For ‘3D printer farms’ and businesses using high volumes of 3D printing, it may be shrewd for an in-situ recycling system to be developed. Our friends at Lancashire3D have achieved exactly that – 3D-printed waste is collected, shredded, and remanufactured – using a desktop 3D printing extruder – into 100% recycled filament. Whilst this certainly has the potential to reduce waste and also on-going material costs, it can be expensive in the first instance (buying equipment) and labour-intensive.
As said, prevention is better than the cure and the onus is certainly on individuals to evaluate their own use of 3D printing and adapt their 3D printing use to reduce environmental impact.
Of course this is not always possible and there will always be waste associated with 3D printing – it is therefore imperative that we see increased collaboration between material companies, 3D printer manufacturers and the recycling sector in order to work towards ‘closing the loop’ in 3D Printing / Additive Manufacturing and ultimately harness a circular economy.

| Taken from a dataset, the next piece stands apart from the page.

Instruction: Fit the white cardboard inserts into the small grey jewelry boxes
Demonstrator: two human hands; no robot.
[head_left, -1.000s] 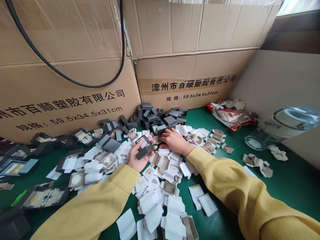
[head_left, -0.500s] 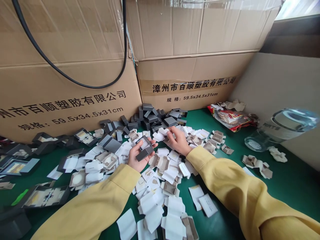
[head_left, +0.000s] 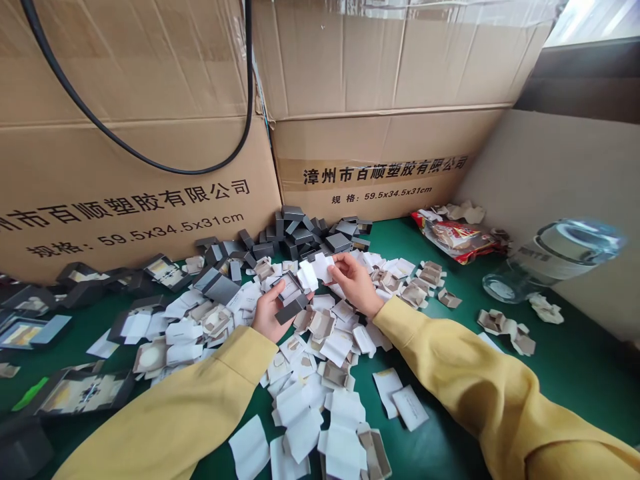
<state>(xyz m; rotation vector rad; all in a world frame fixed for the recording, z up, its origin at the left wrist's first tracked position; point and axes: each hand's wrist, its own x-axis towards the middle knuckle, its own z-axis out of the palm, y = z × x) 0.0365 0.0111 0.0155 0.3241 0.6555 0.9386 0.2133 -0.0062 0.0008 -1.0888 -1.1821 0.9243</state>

Filamentive – Recycled Filament for 3D printing
Filamentive is the UK-leading supplier of sustainable 3D printing filament. Filamentive’s fundamental aim is to reduce the environmental impact of 3D printing for educators, engineers, and makers worldwide – without compromising quality. Plastic is a global problem – 90% of the material is produced from non-renewable sources and less than 10% of plastic is recycled. It’s a problem that is only growing in scale, as more than 400 million tons of plastic is produced each year.

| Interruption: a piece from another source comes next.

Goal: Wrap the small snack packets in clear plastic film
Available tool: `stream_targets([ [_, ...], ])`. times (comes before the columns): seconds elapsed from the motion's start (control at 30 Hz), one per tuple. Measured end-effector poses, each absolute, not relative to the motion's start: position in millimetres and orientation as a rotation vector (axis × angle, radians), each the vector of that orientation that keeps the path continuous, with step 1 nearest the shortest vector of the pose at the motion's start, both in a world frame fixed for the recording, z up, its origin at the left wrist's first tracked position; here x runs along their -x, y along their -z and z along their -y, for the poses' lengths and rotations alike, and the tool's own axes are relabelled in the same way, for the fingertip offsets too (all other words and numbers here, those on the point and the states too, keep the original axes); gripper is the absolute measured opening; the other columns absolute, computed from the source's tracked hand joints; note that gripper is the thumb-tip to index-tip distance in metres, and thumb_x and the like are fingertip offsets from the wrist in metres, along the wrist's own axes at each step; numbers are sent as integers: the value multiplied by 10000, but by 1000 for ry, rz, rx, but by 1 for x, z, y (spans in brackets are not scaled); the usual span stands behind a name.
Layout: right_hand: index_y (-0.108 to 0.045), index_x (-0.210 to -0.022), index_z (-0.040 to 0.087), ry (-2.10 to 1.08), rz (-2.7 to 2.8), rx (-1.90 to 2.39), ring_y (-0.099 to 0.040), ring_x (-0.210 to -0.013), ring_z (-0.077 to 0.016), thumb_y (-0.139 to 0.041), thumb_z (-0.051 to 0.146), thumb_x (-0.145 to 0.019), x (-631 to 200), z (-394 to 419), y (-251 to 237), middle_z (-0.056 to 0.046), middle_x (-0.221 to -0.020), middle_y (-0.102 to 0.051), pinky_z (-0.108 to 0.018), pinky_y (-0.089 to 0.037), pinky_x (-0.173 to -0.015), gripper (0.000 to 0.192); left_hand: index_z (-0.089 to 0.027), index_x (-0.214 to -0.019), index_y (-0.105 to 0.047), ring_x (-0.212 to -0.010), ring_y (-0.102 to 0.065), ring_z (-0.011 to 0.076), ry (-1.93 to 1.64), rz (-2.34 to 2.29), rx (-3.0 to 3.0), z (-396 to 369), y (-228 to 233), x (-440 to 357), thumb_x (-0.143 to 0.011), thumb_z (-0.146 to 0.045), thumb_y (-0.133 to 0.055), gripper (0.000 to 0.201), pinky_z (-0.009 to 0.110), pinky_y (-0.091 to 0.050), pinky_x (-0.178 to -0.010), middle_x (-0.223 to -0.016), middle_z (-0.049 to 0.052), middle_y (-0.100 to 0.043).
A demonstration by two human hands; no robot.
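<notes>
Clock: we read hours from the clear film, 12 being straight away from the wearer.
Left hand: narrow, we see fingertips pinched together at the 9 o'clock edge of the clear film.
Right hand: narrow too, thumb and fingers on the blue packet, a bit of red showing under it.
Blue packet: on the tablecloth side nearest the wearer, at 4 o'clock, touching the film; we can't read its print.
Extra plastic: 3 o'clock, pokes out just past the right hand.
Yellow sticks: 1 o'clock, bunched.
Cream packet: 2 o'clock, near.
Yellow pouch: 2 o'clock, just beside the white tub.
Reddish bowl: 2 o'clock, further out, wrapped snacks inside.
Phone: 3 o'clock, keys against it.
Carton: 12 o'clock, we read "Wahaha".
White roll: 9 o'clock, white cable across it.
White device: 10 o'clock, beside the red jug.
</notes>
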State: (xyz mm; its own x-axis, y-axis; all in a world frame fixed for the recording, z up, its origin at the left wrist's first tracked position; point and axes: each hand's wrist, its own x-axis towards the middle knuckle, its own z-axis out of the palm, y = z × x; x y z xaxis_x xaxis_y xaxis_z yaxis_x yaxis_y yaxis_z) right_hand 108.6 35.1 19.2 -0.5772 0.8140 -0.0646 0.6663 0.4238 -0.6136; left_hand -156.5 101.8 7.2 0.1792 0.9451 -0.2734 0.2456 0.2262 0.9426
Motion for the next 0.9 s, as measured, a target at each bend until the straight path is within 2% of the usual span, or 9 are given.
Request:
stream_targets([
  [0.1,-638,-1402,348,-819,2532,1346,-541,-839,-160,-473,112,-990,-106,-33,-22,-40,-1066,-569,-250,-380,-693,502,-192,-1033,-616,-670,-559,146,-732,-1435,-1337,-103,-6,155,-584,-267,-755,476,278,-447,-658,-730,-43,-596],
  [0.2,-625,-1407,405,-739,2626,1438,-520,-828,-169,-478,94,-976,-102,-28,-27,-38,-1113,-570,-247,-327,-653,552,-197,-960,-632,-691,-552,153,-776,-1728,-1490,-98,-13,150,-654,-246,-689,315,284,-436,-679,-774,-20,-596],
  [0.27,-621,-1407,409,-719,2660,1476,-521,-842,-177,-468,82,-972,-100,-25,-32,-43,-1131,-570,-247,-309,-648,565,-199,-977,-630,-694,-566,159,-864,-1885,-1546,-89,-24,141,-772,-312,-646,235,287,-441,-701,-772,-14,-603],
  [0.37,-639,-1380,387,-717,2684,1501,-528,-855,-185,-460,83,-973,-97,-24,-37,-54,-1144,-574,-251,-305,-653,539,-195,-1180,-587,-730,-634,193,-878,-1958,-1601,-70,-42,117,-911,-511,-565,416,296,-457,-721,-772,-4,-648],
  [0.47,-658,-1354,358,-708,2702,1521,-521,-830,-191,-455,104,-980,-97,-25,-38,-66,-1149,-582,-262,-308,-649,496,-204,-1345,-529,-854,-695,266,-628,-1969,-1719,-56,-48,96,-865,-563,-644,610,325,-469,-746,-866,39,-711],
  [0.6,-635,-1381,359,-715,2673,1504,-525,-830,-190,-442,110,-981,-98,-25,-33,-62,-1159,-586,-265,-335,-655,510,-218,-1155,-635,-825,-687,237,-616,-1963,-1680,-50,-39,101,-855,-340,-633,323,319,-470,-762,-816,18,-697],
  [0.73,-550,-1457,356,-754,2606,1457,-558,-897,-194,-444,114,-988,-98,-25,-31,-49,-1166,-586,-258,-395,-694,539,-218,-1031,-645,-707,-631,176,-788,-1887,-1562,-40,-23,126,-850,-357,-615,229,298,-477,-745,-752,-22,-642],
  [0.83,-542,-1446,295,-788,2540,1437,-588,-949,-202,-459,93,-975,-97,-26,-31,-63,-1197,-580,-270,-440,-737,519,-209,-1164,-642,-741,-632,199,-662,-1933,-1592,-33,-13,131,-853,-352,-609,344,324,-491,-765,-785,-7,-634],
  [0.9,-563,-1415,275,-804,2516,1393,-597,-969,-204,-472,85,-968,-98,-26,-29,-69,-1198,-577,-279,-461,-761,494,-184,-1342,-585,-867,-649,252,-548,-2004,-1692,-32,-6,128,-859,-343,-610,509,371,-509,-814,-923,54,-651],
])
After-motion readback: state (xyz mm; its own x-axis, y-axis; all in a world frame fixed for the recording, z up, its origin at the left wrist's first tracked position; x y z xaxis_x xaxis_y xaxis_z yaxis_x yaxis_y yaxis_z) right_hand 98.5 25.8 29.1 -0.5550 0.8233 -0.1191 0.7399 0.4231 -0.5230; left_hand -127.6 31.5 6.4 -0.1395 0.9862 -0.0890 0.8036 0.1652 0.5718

Filamentive is committed to drive positive change in 3D printing – making a tangible impact to increase resource efficiency, reduce environmental impact, and harness a Circular Economy This includes: Using recycled materials where possible 100% recyclable filament spools and exploring solutions to recycle 3D printing waste back into reusable material.
Thanks for sharing wonderful information.
Thank you for the work you do. I get nearly all my filament from you (though I only get through maybe 1/2kg a month at most), and whilst there are certainly cheaper options, I am only happy to do 3d printing when, at the very least, the filament is non-virgin material and the spool is cardboard. On top of that, your filament is fantastic quality and produces much better results than some of the very cheap filaments. But observing the 3d printing community (on Facebook groups and so on), people are often looking to source the very cheapest filament, so I think it’s worth pushing an angle of “quality over quantity” to encourage people to spend more for high-quality filament like yours, not just for the environmental benefit, but also because it just works better.
Thanks for the kind words, Rob.
We’re happy to have you as one of our valued customers, and we really appreciate the feedback. We’re glad you enjoy our filament and hopefully we can continue to serve you well for the foreseeable future.
All the best!
Are you looking into supplying PVA water soluble support filament alongside your recycled PLA?
Would improve the quality of my product and reduce waste.
Hi Nick, thanks for your comment. We are looking at developing a PVA support material but will likely be next year. In the meantime, our PLA should be compatible with most PVA’s on the market.
Great bit of preliminary research here. I like that you decided to go for a survey that captured a broad cross-section rather than needling into a particular niché.